Can you imagine a cab without fare meters? Without a fare meter, the cost to drive around the block or travel between two cities would cost the same. Similarly, it is difficult to charge for water services fairly without a water meter. Thus, meters of all kinds have become integral parts of our economy and lifestyle – in scientific testing, machine alerts and maintenance, resource conservation, and the way utilities bill for services.
What is a water flow meter, and why do utility providers install them?
A water flow meter is a type of measurement instrument fitted onto a pipe through which water flows. The meter continuously monitors the water flowing through the pipe to calculate the volume of water flow.

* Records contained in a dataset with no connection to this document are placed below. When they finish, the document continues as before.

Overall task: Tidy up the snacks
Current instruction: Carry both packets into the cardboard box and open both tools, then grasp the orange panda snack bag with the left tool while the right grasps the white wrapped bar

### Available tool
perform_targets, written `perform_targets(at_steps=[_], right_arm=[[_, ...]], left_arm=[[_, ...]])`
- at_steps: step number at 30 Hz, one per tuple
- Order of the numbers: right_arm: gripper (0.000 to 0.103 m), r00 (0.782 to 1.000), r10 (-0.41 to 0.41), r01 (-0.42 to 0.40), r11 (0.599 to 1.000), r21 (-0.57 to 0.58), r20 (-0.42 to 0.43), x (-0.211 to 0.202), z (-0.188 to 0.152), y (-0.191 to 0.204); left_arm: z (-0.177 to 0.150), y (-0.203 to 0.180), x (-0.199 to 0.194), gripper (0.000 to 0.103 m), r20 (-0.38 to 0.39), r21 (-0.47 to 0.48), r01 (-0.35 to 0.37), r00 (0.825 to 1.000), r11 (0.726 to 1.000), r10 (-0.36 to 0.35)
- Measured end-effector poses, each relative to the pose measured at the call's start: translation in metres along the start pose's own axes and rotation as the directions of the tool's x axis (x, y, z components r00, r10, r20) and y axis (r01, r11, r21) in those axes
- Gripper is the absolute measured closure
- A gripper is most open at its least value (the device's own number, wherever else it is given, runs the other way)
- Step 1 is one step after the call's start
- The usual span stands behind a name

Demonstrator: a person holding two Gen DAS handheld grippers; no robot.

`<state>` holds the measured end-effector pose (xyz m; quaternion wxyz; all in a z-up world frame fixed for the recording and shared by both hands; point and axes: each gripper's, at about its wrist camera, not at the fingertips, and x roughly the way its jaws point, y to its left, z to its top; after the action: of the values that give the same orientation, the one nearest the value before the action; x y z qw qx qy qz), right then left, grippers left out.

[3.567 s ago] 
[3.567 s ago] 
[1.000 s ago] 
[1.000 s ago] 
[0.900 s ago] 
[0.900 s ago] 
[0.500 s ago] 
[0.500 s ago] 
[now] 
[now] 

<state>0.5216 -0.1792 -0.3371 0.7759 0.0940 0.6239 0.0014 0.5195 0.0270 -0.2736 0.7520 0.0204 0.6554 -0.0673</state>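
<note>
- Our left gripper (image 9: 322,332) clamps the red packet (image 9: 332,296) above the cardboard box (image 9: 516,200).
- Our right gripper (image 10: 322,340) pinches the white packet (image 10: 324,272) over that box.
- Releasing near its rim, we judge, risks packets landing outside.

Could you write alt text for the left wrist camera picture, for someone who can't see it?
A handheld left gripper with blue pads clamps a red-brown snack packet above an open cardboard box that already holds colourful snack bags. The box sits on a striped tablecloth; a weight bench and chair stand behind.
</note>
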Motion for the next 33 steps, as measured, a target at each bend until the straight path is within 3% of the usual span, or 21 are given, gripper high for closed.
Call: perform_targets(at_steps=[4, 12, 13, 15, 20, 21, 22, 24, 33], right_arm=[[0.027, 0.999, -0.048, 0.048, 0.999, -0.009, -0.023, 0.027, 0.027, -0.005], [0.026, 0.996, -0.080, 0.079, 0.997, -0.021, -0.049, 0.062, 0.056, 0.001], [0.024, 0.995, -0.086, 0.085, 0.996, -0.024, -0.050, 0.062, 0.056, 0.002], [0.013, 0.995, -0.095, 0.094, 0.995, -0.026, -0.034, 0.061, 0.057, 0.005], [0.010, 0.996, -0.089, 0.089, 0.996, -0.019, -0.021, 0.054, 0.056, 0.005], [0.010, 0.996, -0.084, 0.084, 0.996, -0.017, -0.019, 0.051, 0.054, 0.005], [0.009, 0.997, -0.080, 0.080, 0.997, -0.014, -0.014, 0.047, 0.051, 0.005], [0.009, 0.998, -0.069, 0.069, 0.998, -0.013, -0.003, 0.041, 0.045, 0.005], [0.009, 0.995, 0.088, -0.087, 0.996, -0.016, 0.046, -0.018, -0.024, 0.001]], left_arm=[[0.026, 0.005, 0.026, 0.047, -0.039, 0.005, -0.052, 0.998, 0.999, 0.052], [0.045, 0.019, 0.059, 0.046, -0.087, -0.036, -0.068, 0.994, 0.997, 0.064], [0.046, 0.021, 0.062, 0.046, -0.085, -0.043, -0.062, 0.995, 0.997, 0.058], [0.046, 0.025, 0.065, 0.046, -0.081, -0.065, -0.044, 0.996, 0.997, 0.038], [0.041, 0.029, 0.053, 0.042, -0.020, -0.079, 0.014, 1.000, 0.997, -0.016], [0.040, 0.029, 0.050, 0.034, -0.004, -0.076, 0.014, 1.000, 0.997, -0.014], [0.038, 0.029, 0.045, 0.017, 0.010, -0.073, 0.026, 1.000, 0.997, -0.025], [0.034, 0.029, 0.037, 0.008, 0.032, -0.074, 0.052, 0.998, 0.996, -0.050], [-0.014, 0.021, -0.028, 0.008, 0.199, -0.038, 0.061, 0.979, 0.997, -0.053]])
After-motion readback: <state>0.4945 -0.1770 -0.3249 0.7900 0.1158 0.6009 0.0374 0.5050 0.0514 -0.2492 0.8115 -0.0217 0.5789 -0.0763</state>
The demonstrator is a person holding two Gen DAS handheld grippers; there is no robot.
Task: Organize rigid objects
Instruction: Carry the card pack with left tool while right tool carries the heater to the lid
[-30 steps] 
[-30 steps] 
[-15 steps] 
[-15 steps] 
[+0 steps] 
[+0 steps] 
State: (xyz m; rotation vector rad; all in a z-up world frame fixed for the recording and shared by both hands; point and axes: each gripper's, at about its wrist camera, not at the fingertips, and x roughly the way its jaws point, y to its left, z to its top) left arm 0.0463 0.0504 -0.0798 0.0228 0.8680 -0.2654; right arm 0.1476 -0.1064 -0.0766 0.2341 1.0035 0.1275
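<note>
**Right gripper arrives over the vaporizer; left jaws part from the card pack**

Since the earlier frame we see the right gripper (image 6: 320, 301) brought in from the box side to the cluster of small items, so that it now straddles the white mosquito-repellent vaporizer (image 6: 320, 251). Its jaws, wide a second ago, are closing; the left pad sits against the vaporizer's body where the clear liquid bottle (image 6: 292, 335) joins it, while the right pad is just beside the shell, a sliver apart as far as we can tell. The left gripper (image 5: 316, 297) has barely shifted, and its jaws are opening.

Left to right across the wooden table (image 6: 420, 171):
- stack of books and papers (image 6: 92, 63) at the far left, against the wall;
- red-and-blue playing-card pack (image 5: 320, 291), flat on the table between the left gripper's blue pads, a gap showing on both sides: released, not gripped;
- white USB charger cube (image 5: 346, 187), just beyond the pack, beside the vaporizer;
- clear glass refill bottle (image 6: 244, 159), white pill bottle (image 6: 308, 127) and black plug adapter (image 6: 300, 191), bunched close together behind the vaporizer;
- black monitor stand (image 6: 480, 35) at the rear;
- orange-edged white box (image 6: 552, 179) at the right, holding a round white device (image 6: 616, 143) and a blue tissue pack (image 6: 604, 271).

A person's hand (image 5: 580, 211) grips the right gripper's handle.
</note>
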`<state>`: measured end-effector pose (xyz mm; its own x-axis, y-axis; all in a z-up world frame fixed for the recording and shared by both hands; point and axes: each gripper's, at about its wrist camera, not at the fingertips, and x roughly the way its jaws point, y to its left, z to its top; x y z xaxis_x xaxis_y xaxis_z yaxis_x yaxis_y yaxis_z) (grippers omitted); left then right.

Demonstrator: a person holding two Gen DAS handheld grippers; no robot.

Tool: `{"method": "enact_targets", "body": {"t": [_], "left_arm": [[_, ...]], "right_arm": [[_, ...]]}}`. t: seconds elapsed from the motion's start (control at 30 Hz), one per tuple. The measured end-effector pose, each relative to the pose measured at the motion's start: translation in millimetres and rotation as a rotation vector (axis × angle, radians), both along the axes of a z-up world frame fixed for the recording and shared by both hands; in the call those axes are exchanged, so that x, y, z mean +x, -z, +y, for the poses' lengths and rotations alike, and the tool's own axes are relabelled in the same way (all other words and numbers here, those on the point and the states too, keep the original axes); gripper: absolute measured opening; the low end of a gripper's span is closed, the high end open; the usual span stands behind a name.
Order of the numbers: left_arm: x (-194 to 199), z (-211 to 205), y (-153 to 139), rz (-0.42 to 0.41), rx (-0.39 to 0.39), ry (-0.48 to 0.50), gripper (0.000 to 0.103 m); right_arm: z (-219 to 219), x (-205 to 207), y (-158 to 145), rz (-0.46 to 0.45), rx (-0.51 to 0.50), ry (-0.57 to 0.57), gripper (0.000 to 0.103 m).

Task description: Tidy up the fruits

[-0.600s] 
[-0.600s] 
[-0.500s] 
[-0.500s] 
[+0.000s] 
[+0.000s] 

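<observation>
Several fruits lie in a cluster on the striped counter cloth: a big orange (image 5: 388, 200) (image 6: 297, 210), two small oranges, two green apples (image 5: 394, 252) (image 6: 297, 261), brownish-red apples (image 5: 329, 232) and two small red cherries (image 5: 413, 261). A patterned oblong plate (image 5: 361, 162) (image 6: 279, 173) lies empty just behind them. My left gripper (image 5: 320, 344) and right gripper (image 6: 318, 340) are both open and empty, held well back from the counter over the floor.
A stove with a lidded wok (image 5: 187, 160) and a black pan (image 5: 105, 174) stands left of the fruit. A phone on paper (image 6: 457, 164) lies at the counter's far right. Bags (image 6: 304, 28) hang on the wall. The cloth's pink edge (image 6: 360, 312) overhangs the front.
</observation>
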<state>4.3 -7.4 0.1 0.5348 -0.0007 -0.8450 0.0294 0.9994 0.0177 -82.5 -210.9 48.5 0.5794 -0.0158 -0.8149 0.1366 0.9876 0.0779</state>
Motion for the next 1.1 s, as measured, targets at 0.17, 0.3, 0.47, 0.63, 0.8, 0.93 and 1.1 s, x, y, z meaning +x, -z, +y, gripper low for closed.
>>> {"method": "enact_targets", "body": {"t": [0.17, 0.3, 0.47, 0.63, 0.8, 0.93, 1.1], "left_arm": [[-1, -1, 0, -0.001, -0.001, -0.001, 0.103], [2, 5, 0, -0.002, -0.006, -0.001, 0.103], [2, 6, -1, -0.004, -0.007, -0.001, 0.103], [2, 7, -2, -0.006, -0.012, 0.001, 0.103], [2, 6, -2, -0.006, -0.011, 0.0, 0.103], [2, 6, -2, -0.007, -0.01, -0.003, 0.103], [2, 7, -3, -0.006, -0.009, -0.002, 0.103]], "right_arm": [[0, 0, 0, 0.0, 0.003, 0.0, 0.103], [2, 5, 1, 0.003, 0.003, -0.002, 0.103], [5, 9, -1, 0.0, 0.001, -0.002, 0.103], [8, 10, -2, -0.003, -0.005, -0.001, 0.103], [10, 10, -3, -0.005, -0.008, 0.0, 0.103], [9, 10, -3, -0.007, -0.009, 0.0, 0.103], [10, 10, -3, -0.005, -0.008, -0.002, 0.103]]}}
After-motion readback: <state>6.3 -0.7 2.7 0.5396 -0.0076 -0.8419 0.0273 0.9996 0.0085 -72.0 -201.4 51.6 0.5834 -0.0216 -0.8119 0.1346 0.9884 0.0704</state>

Utility providers that supply water to commercial and residential properties install water meters in order to charge customers for this valuable natural resource and to manage water consumption effectively. Some people regard meters as the fairest way to charge for water services.
There are other ways to use water meters:
- To determine the existence of a leak – if a meter continues to record data even with the water turned off, there’s a leak somewhere.
- To measure water produced by a well.
- To distinguish water usage among tenants in a multitenant building.
- To separate water used inside buildings from water used for landscaping. Dedicated irrigation meters make it easy to monitor irrigation water and ensure that utility providers are only charging sewage for water used inside, not outside.
Benefits of water meters
Installing water meters benefits not only utility providers but consumers. A water meter’s benefits to utility providers include the ability to:
- Measure the amount of water their customers use.
- Generate monthly bills based on the data that meters collect.
- Detect leaks and waterline breaks in the distribution system.
- Monitor their water supply (making sure they have enough to supply everyone).
- Safeguard water services for the future and provide the best value for customers.
A water meter’s benefits to consumers include:
- Reduced operating expenses through lower bills.
- Potential increase in property values.
- Having residents pay for their specific water usage even if they live in a multitenant property, where separate meters are used to sub-meter separate units within a homeowners’ association or apartment building.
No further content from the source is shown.